К Колыме приговоренные (Пензин) - страница 220

Тётя Катя тогда Дусе очень понравилась. У неё были круглые с ямочками щёки, смешной, на пуговку похожий нос, а когда она подтрунивала над дядей Костей, своим мужем, казалось, в глазах её прячутся два весёлых фонарика. Дядя Костя понарошку на неё сердился, делая вид, что хлопает её по заднице, а она над ним тогда весело смеялась.
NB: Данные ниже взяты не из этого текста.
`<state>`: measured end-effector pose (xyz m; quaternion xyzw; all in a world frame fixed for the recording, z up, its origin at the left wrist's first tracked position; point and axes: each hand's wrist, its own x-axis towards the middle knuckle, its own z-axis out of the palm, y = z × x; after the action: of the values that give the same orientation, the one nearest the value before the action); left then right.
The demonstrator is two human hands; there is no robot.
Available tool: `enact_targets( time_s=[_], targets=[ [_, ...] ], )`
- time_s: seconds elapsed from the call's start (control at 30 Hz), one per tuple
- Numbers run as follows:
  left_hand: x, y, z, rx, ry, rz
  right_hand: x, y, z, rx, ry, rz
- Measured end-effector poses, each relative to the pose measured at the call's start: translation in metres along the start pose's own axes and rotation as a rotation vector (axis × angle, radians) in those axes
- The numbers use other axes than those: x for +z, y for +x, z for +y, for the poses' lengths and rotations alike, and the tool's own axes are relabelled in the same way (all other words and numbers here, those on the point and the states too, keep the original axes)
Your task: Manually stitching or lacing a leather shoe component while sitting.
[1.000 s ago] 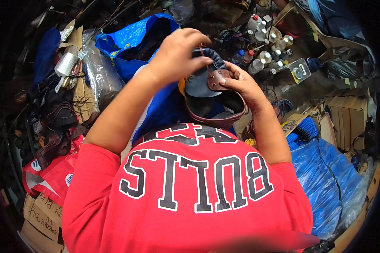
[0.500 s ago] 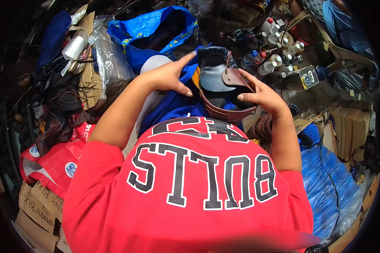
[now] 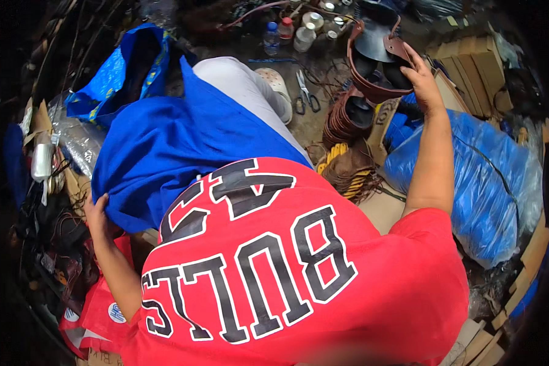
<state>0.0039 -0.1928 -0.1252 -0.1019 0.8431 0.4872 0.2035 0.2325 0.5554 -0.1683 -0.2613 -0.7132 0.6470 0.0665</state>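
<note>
My right hand [image 3: 424, 82] is closed on the edge of a brown leather shoe upper [image 3: 378, 91], thumb and fingers on its tongue flap. The upper has a dark lining and a lace, and it hangs over a stack of similar brown shoe uppers [image 3: 341, 122]. My left hand [image 3: 97, 213] is low at the left, beside the edge of the blue cloth [image 3: 146, 146] over my lap. Most of its fingers are hidden or too small to read.
Scissors [image 3: 305, 91] lie on the floor near my clog [image 3: 273, 82]. Capped bottles [image 3: 305, 36] stand at the far side. A blue plastic-wrapped bundle [image 3: 470, 171] and cardboard boxes [image 3: 470, 73] are at right, a blue bag [image 3: 122, 76] at left.
The view has swung to the right. My right hand has carried the shoe upper from my lap to above the stack at right. My left hand has left it and dropped to my left side.
</note>
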Motion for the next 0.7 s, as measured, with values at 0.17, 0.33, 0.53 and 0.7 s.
enact_targets(
  time_s=[0.17, 0.33, 0.53, 0.7],
  targets=[
    [-0.019, -0.005, -0.016, -0.024, -0.031, 0.155, -0.033, -0.026, 0.109, 0.079, -0.039, 0.25],
    [0.006, -0.026, 0.014, -0.085, 0.313, 0.202, 0.019, -0.048, 0.186, 0.556, -1.189, 0.189],
    [0.039, -0.038, 0.096, 0.417, 0.34, 0.266, 0.066, -0.055, 0.183, 0.205, -1.435, 0.321],
    [0.075, -0.045, 0.182, 0.777, 0.402, 0.182, 0.07, -0.052, 0.195, 0.224, -1.237, 0.079]
  ],
)
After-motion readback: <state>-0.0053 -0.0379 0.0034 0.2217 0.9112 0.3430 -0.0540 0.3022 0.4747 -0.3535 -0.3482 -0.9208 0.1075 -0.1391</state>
Дусю она по утрам поила молоком, а вечером кормила ватрушками со сметаной.

Увидев голого Митю и плачущую с ним Дусю, тётя Катя кинулась их успокаивать. Митю она взяла на руки, а Дусю стала гладить по голове. «Милые вы мои!» — плакала и она, а когда успокоилась, сняла с рук Митю и, развязав узел, достала из него гостинцы. Это были мешочек картошки и полный туесок мёда. Дуся с Митей бросились на мёд. Мёд был густой, и Митя, не дождавшись, когда ему дадут ложку, стал макать в него пальцы и жадно их облизывать. Видимо, кроме туеска с мёдом он вокруг себя ничего не видел. Вскоре и руки, и лицо, и даже живот у Мити оказались в мёде. Когда Дуся посмотрела на него, её разобрал смех. «Ты чего?» — не поняла её тётя Катя. «У Митьки, — смеялась она, — пипка в мёде». От этого вдруг всем стало весело. «Ой, Митенька», — смеялась тётя Катя и утирала слёзы, Дуся закатывалась ещё звонче, а у голого Мити от смеха дёргалась вымазанная в мёде пипка.

Не успели отсмеяться, как запахло палёным. Кинулись к печке, но было уже поздно: Митины штаны горели. Увидев это, Митя перестал смеяться и вдруг, широко раскрыв рот, громко заревел. Горели его последние штаны, других у него не было, а значит, и улицы ему теперь не видать. Успокоился Митя, когда тётя Катя пообещала ему из узла, в котором она принесла гостинцы, сшить новые штаны.

Прервал Дусины воспоминания о детстве стук в окно. Выйдя на улицу, она там никого не увидела. «Показалось», — подумала она, но когда решила вернуться в дом, услышала за спиной: «А ты погоди». Стоял за спиной сосед Фёдор, известный в посёлке любитель выпить за чужой счёт. Было ему, как и Дусе, уже за шестьдесят, в свои годы он успел стать лысым, а за то, что в последнее время лицо его, и до того рыхлое, обрело бабье выражение, его в посёлке звали Федорой. Однако это не мешало ему при разговоре с бабами делать вид, что с каждой из них он на короткой и только им известно какой ноге, и чтобы подчеркнуть это, он, как бы незаметно для других, всякий раз им подмигивал. Бабы его за это не терпели, а мужикам он не нравился тем, что в компании, когда выпивали, никому не давал слова. «А ты слухай!» — перебивал он, зачем-то ломая язык, а если собеседник всё-таки продолжал говорить, он, выждав у него паузу, спрашивал: «Ну, и что?!» Так как ответить на такой вопрос сразу было трудно, собеседник умолкал, а Федора, взяв инициативу разговора в свои руки, всегда городил такое, что трудно было понять: валяет ли он дурака, или по правде у него с головой плохо. Если же его всё-таки кто-то перебивал, он, выждав свою паузу, снова кричал: «А ты слухай!» — и начинал всё сначала. Словом, всё было, как в том анекдоте: собрались десять умных и один дурак, и силы были равными.